:: WORK INSTRUCTION ::
Below is a block of records; return all of them exactly, but without the images.

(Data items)
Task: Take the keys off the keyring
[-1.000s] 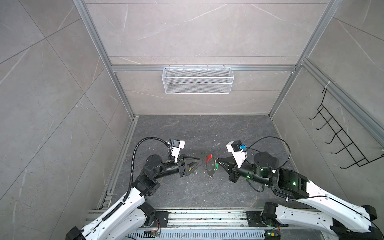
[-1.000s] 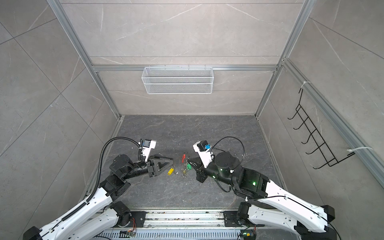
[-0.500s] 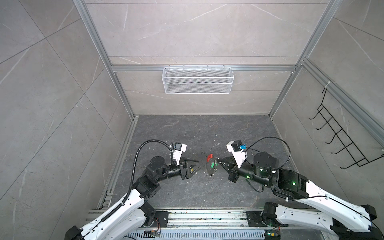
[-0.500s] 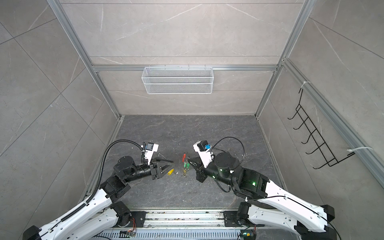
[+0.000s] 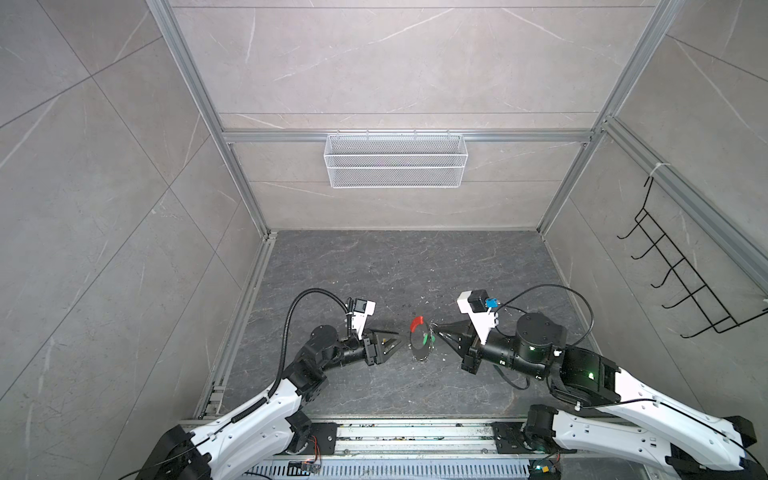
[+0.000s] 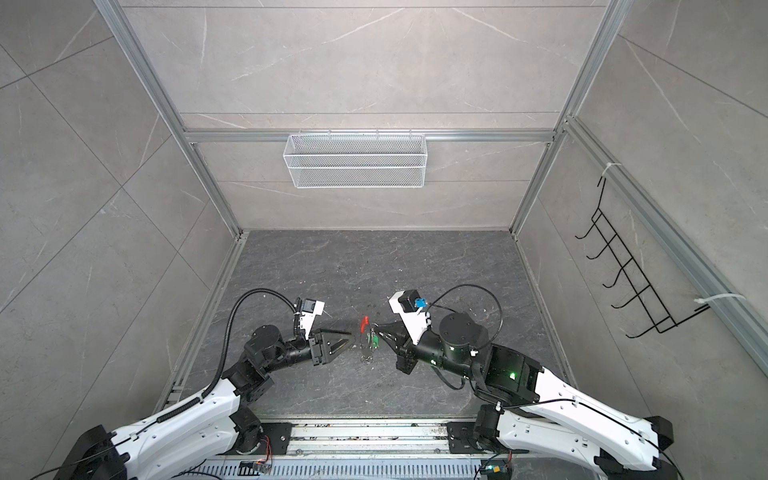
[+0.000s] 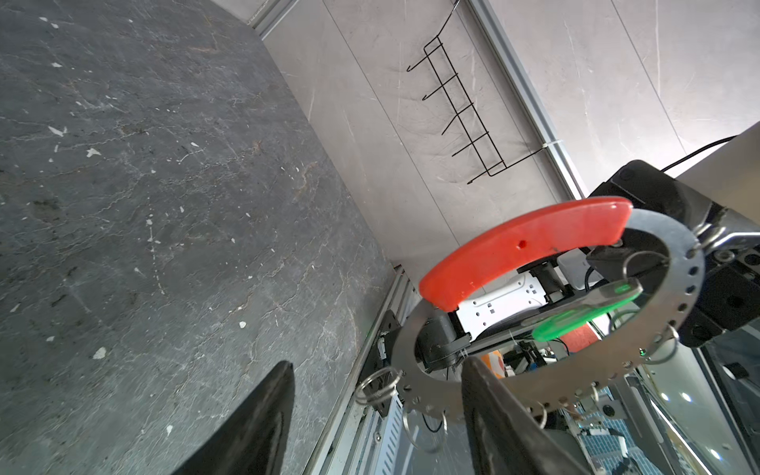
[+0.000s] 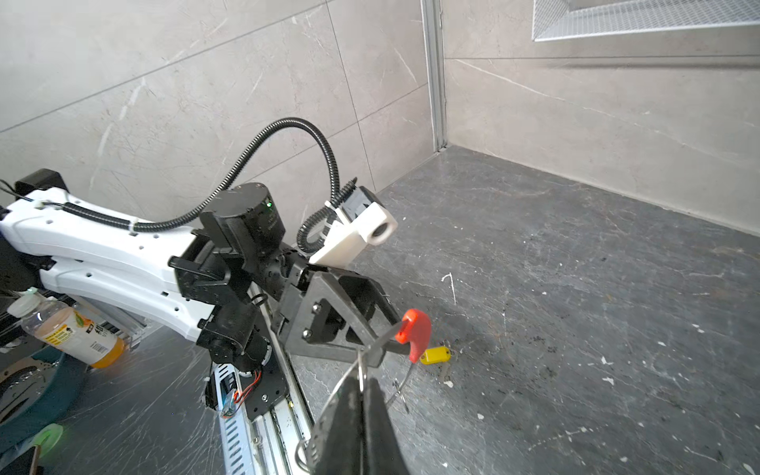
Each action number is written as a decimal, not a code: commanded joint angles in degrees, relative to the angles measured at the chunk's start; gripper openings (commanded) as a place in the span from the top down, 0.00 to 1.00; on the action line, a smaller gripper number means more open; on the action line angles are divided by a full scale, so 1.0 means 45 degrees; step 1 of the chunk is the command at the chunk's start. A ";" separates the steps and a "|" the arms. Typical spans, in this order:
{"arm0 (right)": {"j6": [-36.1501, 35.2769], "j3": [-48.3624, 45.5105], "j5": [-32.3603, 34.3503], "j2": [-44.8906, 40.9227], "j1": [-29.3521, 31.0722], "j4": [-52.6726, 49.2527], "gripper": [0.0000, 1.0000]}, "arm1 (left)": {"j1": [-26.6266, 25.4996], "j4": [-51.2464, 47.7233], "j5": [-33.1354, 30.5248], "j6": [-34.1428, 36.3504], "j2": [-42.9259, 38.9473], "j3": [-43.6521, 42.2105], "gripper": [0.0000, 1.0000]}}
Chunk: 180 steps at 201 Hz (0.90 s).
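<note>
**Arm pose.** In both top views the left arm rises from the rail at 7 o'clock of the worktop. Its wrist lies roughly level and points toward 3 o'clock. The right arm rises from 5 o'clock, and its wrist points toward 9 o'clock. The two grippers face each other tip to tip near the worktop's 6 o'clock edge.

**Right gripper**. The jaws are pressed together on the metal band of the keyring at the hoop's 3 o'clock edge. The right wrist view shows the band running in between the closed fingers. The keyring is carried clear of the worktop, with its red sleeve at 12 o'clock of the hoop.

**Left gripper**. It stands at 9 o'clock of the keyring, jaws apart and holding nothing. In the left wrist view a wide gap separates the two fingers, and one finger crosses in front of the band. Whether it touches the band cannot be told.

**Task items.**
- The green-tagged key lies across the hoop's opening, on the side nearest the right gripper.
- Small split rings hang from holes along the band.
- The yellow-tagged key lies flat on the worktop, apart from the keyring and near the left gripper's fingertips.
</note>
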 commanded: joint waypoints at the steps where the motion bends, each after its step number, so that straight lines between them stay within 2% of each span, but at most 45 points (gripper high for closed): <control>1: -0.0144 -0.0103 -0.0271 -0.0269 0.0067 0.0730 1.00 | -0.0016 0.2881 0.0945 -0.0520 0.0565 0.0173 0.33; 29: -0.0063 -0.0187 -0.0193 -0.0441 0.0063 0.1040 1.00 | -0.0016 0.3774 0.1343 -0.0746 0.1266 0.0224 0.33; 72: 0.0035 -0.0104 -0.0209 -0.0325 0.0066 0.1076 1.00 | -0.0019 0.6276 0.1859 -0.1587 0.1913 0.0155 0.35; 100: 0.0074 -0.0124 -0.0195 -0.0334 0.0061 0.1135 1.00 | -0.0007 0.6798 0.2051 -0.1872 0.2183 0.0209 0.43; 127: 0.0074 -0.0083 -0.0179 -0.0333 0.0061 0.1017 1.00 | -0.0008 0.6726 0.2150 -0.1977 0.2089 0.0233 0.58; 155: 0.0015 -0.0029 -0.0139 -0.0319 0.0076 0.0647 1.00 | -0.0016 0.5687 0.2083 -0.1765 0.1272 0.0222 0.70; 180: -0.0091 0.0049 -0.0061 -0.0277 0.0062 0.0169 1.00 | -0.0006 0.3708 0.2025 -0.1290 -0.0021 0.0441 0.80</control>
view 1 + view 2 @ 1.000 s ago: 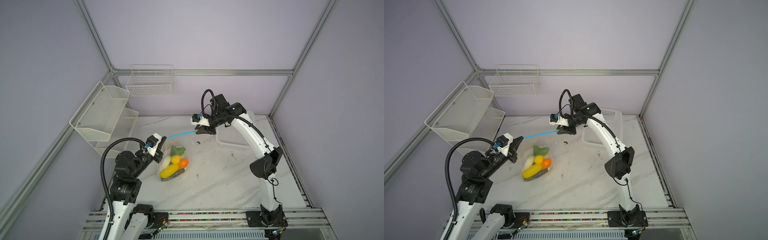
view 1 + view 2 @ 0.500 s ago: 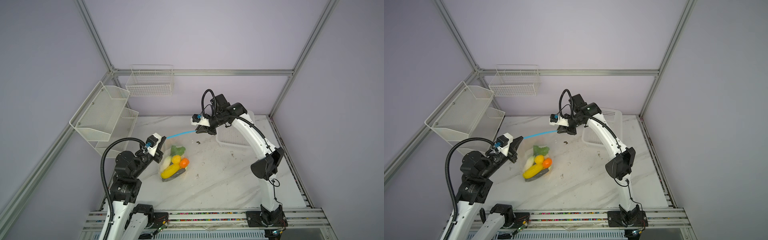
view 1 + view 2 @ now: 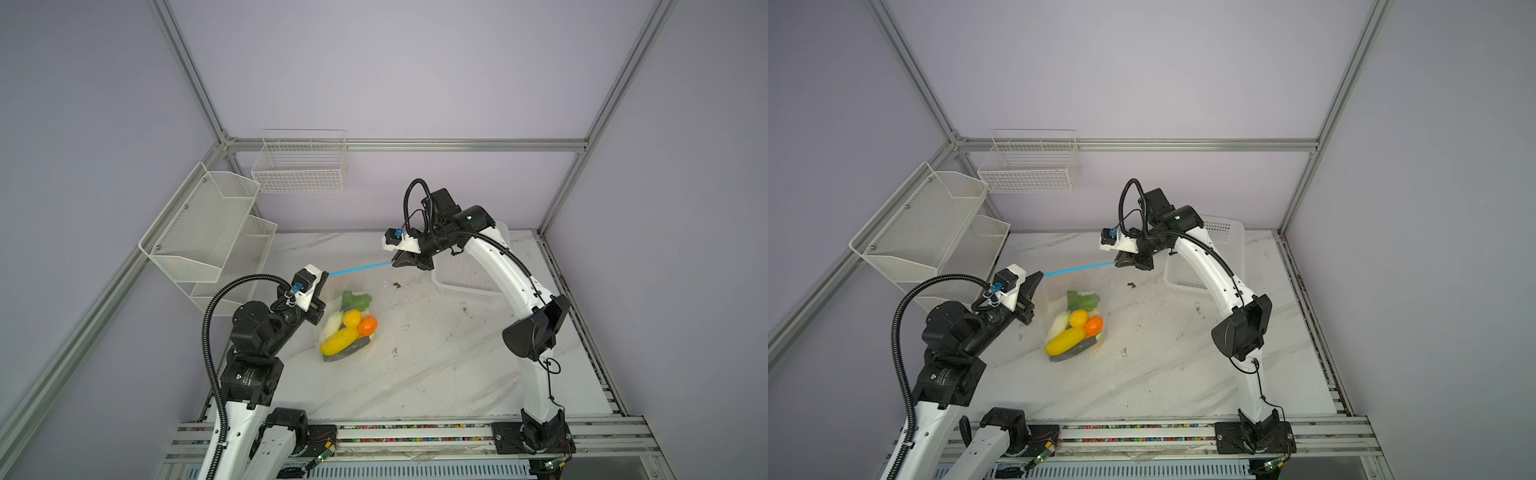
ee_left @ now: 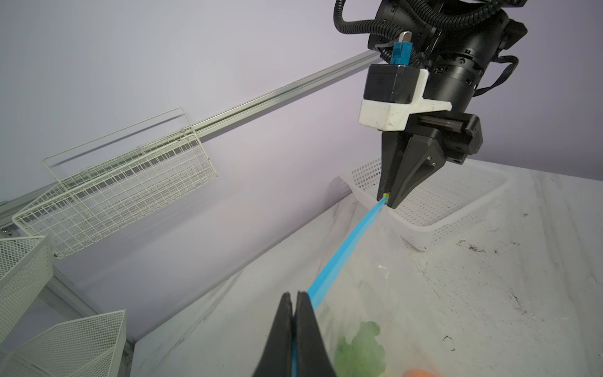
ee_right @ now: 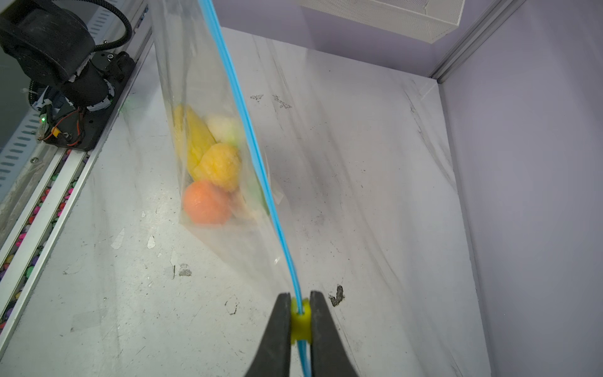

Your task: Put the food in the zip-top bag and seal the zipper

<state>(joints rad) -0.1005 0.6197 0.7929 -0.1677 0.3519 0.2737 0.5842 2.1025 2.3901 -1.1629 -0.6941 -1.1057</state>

:: ANSWER SPACE ::
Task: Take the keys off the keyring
[-1.000s] 
[-1.000s] 
[-0.500s] 
[-0.500s] 
[+0.000s] 
[+0.000s] 
[+0.000s] 
[+0.000s] 
Each action number is written as a decimal, not a code: commanded joint angles in degrees, relative to the angles measured at the chunk's start; gripper openings (commanded) as a place in the span from the top down, 0.00 to 1.00; on the action line, a smaller gripper number means more open; on the action line angles are divided by a full scale, so 1.0 means 45 degrees; step 1 of the chunk is the command at the chunk's start. A ";" separates the steps and a "|" the arms. Typical spans, in this order:
{"arm0 (right)": {"j6": [-36.1501, 35.2769], "j3": [-48.3624, 45.5105], "j5": [-32.3603, 34.3503], "j2": [-44.8906, 40.9227], "j1": [-29.3521, 31.0722], "j4": [-52.6726, 49.2527], "gripper": [0.0000, 1.0000]}, "arm1 (left)": {"j1": [-26.6266, 25.4996], "j4": [-51.2464, 47.7233], "j5": [-33.1354, 30.5248], "j6": [-34.1428, 36.3504], "j2": [-42.9259, 38.9473], "j3": [-43.6521, 42.2105], "gripper": [0.0000, 1.0000]}}
Chunk: 180 steps at 201 Hz (0.90 s).
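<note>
**Arm pose.** In both top views the left arm rises from the rail at 7 o'clock of the worktop. Its wrist lies roughly level and points toward 3 o'clock. The right arm rises from 5 o'clock, and its wrist points toward 9 o'clock. The two grippers face each other tip to tip near the worktop's 6 o'clock edge.

**Right gripper**. The jaws are pressed together on the metal band of the keyring at the hoop's 3 o'clock edge. The right wrist view shows the band running in between the closed fingers. The keyring is carried clear of the worktop, with its red sleeve at 12 o'clock of the hoop.

**Left gripper**. It stands at 9 o'clock of the keyring, jaws apart and holding nothing. In the left wrist view a wide gap separates the two fingers, and one finger crosses in front of the band. Whether it touches the band cannot be told.

**Task items.**
- The green-tagged key lies across the hoop's opening, on the side nearest the right gripper.
- Small split rings hang from holes along the band.
- The yellow-tagged key lies flat on the worktop, apart from the keyring and near the left gripper's fingertips.
</note>
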 commanded: joint waypoints at the steps where the motion bends, each after its step number, so that straight lines between them stay within 2% of each span, but at most 45 points (gripper high for closed): <control>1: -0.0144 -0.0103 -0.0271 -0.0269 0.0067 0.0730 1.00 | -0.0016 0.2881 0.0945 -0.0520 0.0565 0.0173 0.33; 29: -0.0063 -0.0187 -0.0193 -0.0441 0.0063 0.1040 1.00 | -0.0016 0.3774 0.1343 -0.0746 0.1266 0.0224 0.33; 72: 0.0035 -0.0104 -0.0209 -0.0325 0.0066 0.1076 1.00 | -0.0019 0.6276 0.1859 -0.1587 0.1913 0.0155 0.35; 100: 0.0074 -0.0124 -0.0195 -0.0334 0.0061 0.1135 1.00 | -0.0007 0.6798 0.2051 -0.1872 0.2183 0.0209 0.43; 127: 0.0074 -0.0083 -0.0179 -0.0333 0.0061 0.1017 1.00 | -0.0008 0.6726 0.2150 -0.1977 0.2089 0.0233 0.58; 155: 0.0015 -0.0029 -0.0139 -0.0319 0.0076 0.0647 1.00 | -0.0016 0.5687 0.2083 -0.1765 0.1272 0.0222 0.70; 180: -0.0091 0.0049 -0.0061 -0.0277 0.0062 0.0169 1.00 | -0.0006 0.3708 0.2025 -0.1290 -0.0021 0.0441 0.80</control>
view 1 + view 2 @ 1.000 s ago: 
view 1 + view 2 @ 0.500 s ago: 
view 1 + view 2 @ now: 
ee_left @ now: 
ee_right @ now: 

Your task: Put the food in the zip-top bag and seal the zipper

<state>(joints rad) -0.1005 0.6197 0.7929 -0.1677 0.3519 0.2737 0.5842 2.1025 2.3901 -1.1629 -0.6941 -1.1057</state>

The response to this exercise is complete.